* WORK TASK *
Return the lines of the listing below exactly as they appear, beginning at the one with "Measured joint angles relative" and stopping after the one with "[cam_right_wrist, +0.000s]"; do not include pictures.

* GIVEN ENTRIES *
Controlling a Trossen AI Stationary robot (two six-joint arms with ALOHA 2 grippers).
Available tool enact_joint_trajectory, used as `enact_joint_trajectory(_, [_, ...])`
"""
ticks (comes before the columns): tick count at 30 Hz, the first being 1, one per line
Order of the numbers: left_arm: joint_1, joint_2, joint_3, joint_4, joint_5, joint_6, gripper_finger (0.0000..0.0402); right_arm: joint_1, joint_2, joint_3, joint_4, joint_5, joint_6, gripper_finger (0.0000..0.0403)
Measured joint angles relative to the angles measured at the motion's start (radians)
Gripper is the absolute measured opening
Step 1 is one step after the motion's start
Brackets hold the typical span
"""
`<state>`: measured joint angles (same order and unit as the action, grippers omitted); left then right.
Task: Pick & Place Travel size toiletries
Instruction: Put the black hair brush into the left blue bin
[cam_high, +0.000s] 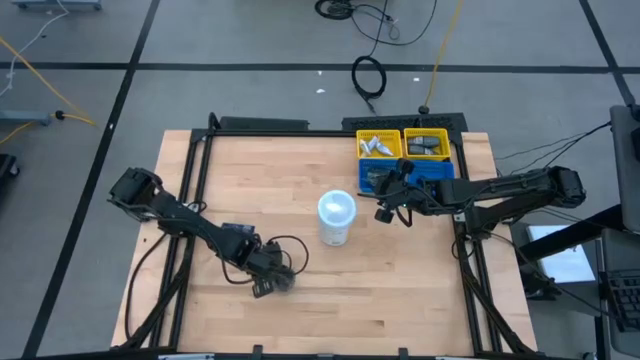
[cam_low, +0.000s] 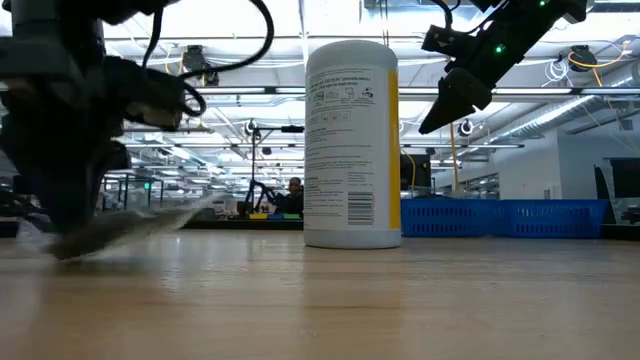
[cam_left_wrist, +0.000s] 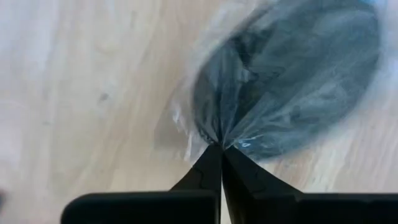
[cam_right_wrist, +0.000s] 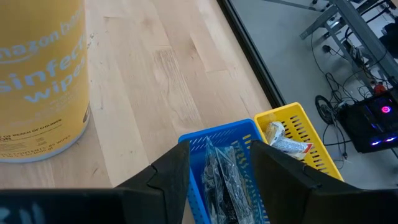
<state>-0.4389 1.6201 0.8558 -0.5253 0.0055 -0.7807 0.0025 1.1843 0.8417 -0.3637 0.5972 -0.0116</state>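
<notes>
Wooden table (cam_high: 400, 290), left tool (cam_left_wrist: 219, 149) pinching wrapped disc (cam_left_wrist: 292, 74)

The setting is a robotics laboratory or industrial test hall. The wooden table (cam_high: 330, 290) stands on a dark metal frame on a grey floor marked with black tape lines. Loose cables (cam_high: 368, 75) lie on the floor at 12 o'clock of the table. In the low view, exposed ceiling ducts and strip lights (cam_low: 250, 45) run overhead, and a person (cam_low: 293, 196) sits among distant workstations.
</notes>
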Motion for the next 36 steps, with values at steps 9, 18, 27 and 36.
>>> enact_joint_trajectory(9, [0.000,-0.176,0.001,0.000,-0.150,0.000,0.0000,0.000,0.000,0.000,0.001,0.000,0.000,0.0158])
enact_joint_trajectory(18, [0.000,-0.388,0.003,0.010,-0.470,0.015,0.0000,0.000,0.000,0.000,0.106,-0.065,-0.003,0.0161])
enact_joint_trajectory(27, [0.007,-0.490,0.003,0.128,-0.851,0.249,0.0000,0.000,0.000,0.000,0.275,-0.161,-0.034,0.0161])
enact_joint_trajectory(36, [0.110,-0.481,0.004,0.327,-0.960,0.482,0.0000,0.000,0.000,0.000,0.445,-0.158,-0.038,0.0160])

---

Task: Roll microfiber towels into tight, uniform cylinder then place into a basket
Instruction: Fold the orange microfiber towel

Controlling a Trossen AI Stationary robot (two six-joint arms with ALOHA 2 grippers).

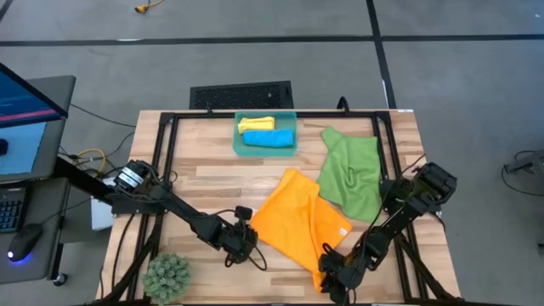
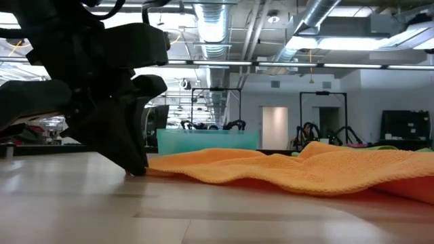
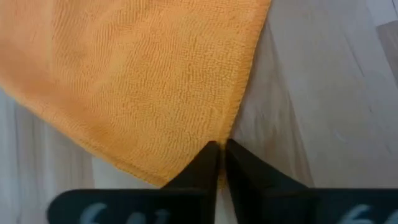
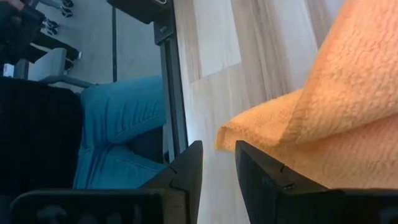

* ANSWER BOX *
Measured joint angles relative to the angles measured at the motion's start (radians)
Gripper is the absolute measured opening
Step 1 is one step after the motion's start
Brackets hold the typical span
"""
`<state>`: measured joint angles (same order and unit as the action, grippers omitted); left then right.
Task: Pick & Place Travel size toiletries
Instruction: Put the black hair brush into the left blue bin
[cam_high, +0.000s] 
[cam_low, +0.000s] 
[cam_left_wrist, +0.000s] 
[cam_right_wrist, +0.000s] 

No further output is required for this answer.